Tribunal condena cartel internacional no transporte marítimo de veículos

O Tribunal do CADE condenou[10], por maioria, a empresa Höegh Autoliners Holdings AS e uma pessoa física pela participação em cartel internacional no mercado de transporte marítimo de automóveis, que teria resultado em efeitos no Brasil.

O processo teve origem a partir de acordo de leniência firmado por Mitsui OSK Lines e Nissan Motor Car Carriers. Ao longo da instrução do feito, cinco empresas firmaram TCC com o CADE, corroborando as alegações apresentadas pela signatária da Leniência. Segundo apurado pela SG, executivos das empresas investigadas teriam trocado informações concorrencialmente sensíveis, além de terem celebrado acordos para fixar preços e condições comerciais, dividir mercado e aplicar sobretaxas internacionais. As condutas seriam comprovadas por trocas de e-mails, contatos telefônicos e evidências de reuniões presenciais.
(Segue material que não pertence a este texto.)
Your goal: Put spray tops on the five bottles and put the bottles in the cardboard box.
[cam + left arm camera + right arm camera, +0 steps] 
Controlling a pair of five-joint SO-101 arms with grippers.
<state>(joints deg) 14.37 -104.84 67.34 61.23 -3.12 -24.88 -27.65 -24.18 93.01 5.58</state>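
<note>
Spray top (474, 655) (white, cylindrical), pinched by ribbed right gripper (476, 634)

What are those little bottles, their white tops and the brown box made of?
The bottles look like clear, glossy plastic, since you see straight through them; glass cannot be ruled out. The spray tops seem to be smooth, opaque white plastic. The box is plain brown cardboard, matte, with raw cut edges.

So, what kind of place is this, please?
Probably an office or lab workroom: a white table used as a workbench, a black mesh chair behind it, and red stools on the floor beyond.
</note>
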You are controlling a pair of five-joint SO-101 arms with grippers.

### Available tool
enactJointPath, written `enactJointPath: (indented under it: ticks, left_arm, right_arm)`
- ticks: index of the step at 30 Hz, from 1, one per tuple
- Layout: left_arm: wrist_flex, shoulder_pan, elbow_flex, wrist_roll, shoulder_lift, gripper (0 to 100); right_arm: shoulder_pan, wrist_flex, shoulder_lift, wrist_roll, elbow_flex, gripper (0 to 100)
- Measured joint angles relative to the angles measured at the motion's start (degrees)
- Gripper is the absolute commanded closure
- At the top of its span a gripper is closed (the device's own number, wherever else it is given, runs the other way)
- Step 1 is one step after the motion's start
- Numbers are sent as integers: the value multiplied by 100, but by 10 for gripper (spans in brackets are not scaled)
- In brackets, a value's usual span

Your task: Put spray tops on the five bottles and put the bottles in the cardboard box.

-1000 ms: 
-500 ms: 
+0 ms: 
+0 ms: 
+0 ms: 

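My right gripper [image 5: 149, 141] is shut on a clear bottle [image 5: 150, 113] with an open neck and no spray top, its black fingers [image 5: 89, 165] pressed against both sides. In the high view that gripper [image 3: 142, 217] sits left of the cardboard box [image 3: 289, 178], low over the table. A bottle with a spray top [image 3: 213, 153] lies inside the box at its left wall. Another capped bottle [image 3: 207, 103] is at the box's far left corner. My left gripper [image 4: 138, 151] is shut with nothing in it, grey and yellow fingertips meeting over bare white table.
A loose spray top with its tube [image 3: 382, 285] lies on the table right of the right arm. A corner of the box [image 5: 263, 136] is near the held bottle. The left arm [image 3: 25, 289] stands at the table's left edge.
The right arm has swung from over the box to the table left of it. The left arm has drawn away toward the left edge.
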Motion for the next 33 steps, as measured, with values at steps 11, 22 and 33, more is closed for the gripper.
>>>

Durante a 192ª SOJ, o Conselheiro Relator Luis Braido votou pela condenação das empresas Grimaldi Group SpA e Höegh Autoliners Holdings AS. Segundo o Relator, existiriam evidências suficientes do cartel e de seus efeitos negativos ao mercado brasileiro, consubstanciadas em mensagens eletrônicas, relatórios internos de empresas, pedidos de cotação, dentre outras.

Na 193ª SOJ, o Presidente do CADE Alexandre Cordeiro apresentou voto acompanhando o Relator, com divergência sobre a dosimetria das multas aplicáveis e quanto à condenação da Grimaldi Group SpA, dado que, segundo o Presidente, não haveria evidências suficientes para condenar a empresa. O Conselheiro Sérgio Ravagnani acompanhou o Relator, divergindo quanto à condenação de pessoa física. A Conselheira Lenisa Prado, por sua vez, votou pelo arquivamento em relação às empresas Grimaldi Group SpA e Höegh Autoliners Holdings AS. O Presidente fez então uso de voto de qualidade, formando maioria pelo arquivamento do caso em relação à Grimaldi Group SpA. A multa aplicada à Höegh Autoliners Holdings AS alcança cerca de R$ 26 milhões.


NOTAS

[1] TC 017.012/2020-1.

[2] Art. 85, § 2º, c/c art. 37, I, ambos da Lei 12.529/2011.

[3] Manifestação Prévia, peça 9, apresentada pelo CADE.

[4] Inquérito Administrativo nº 08700.001992/2022-21.

[5] Note-se que a AJDC representa a Heineken neste caso.

[6] Procedimento Preparatório nº 08700.004045/2019-96.

[7] Nota Técnica SG nº 12/2022/CGAA2/SGA1/SG/CADE.

[8] Procedimento Preparatório nº 08700.003048/2021-27.

[9] Processo Administrativo nº 08700.003718/2015-67.

[10] Processo Administrativo nº 08700.001094/2016-24.